Enhanced Optoelectronic Properties of Cs2SnI6 Perovskite Through Fluorine Doping: First-Principles Calculations

In this paper, we conducted a theoretical study of structural and optoelectronic properties of Cs₂SnI_6−xF_x (x = 0, 1.5, and 3) using first-principles calculations. The stability was confirmed through formation energy calculations. The electronic density demonstrated the strong character ionic of bands between Sn and (F/I) and less covalent bonds between Cs and (F/I). The calculated direct band gap was tuned with increasing the fluorine content from 1.36 eV for x = 0 to 1.46 for x = 3, which is a suitable band gap for photovoltaic applications, and all the results are in excellent agreement with the experimental data. Furthermore, the partial density of states of Cs₂SnI_6−xF_x changes significantly at the top of valence band and hence we conclude that the F doping affects the electronic band structure of Cs₂SnI₆. Besides, the optical properties such as the coefficient absorption, the transmittance, and reflectivity are systematically investigated. The rising of the fluorine content indicates an enhanced coefficient absorption in the visible region and a strong transmittance in the UV and Infra-red region.
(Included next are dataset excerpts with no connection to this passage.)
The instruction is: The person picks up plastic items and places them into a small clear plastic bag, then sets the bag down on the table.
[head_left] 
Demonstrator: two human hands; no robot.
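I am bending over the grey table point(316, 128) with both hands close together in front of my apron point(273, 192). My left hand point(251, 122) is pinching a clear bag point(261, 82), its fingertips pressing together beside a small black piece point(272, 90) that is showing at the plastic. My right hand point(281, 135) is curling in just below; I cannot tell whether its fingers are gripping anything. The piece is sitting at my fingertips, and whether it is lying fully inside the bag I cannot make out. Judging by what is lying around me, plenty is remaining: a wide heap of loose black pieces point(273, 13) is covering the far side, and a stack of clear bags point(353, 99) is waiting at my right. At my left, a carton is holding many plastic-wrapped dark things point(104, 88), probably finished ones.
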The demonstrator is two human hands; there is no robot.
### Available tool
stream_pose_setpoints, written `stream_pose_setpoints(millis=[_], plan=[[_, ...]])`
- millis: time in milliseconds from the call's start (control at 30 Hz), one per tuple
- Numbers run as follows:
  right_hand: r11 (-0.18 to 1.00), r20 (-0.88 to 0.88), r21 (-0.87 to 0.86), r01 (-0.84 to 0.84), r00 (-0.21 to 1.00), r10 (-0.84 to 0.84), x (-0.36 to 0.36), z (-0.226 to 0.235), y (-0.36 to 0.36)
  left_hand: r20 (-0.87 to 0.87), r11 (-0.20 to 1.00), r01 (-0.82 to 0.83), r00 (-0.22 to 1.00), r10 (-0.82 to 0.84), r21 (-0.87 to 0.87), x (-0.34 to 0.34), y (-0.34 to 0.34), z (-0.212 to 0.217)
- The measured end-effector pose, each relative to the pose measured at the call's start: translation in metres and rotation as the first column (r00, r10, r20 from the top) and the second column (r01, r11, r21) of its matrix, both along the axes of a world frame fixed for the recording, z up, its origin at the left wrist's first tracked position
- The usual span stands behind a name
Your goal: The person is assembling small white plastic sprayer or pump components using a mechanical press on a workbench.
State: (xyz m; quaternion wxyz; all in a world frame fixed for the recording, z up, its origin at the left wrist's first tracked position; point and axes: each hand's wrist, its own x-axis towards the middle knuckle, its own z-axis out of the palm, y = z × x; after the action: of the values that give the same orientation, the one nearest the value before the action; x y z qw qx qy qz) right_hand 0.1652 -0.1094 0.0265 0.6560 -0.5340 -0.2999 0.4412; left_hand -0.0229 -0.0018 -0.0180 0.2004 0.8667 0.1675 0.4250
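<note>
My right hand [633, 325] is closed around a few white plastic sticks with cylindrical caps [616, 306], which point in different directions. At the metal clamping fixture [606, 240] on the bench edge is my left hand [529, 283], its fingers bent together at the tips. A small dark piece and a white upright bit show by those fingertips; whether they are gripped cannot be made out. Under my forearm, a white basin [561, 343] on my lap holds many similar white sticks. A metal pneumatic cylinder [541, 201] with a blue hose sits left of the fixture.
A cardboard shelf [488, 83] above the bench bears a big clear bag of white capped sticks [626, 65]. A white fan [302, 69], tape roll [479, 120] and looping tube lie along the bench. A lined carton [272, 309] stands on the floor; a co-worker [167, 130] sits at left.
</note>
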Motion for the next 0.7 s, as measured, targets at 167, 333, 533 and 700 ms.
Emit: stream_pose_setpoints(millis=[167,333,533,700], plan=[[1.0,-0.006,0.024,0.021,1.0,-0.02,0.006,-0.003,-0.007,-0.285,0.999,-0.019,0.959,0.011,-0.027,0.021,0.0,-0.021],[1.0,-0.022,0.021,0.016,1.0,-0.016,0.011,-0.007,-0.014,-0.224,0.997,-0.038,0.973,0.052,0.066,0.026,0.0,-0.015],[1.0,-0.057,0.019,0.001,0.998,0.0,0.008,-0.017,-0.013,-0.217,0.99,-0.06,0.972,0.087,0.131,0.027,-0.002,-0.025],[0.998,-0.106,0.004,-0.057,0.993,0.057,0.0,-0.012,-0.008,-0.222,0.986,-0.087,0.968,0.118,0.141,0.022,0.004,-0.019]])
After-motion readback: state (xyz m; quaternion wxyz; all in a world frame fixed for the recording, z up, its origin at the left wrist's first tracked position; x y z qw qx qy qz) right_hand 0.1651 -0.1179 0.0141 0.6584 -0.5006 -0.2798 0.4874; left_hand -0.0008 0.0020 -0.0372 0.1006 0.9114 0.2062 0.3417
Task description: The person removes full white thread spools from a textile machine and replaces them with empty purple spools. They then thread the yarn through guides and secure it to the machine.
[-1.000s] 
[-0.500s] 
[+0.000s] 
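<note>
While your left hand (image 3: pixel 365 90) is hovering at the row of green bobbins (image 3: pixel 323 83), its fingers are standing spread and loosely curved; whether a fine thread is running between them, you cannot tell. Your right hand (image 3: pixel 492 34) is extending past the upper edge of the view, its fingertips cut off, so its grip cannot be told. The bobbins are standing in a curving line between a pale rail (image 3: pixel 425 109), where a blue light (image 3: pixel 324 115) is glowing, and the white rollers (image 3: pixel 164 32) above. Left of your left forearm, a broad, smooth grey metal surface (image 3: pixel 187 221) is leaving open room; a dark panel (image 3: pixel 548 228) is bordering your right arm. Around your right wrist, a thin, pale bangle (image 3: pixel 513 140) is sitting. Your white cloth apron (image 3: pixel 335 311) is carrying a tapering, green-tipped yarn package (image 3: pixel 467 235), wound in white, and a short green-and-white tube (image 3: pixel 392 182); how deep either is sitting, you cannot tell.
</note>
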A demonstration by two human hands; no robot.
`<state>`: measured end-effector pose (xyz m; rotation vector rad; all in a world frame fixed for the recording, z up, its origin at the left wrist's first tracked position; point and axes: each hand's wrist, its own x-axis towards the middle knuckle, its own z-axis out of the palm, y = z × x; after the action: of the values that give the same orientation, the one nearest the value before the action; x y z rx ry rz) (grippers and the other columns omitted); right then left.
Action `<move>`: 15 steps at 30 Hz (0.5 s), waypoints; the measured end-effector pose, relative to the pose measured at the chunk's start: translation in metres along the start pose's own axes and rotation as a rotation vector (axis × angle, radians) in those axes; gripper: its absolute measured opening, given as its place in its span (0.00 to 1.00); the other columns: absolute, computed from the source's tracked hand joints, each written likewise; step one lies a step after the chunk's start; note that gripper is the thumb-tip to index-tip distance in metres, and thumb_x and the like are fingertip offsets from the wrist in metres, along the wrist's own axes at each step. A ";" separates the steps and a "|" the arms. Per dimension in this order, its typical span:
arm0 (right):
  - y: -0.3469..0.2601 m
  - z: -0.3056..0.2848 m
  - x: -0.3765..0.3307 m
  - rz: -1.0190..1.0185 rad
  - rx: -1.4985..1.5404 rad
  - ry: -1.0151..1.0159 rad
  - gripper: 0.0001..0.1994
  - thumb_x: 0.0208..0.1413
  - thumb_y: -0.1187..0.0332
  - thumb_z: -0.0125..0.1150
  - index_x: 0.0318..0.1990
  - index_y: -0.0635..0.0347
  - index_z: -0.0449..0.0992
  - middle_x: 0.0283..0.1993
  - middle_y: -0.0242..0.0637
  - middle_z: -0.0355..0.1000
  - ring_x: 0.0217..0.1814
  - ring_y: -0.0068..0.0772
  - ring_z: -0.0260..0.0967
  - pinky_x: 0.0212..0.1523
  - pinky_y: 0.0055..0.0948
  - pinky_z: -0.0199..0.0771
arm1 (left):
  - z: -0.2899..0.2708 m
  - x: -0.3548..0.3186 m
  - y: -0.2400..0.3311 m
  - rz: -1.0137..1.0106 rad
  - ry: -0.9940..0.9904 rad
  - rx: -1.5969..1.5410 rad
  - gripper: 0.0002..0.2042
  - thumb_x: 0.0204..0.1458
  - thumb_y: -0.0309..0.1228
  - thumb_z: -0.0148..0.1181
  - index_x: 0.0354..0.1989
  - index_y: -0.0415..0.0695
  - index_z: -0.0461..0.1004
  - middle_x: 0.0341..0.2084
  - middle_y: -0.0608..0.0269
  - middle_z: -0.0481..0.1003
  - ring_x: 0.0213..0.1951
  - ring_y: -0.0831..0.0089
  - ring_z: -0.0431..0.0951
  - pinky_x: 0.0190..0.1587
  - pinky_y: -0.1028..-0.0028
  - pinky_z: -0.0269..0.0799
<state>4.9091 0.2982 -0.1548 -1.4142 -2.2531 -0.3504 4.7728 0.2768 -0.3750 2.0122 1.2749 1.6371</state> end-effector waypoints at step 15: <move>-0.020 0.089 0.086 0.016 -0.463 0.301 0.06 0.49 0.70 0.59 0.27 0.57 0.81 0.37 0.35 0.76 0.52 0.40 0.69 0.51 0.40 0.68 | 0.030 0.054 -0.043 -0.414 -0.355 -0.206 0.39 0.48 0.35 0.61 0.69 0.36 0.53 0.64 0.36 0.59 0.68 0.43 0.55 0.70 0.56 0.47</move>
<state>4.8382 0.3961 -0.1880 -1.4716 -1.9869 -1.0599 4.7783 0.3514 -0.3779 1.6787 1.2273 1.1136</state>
We have also calculated the static values of reflectivity, stablishing a comparison between different concentrations. Moreover, the optical band gap was computed to be in excellent agreement with the experimental results. The data presented in this paper highlight the favorable optoelectronic properties of Cs₂SnI₆ and demonstrate trends in these properties with fluorine doping, thereby facilitating the development of high-performance solar cells and other optoelectronic devices with improved efficiency.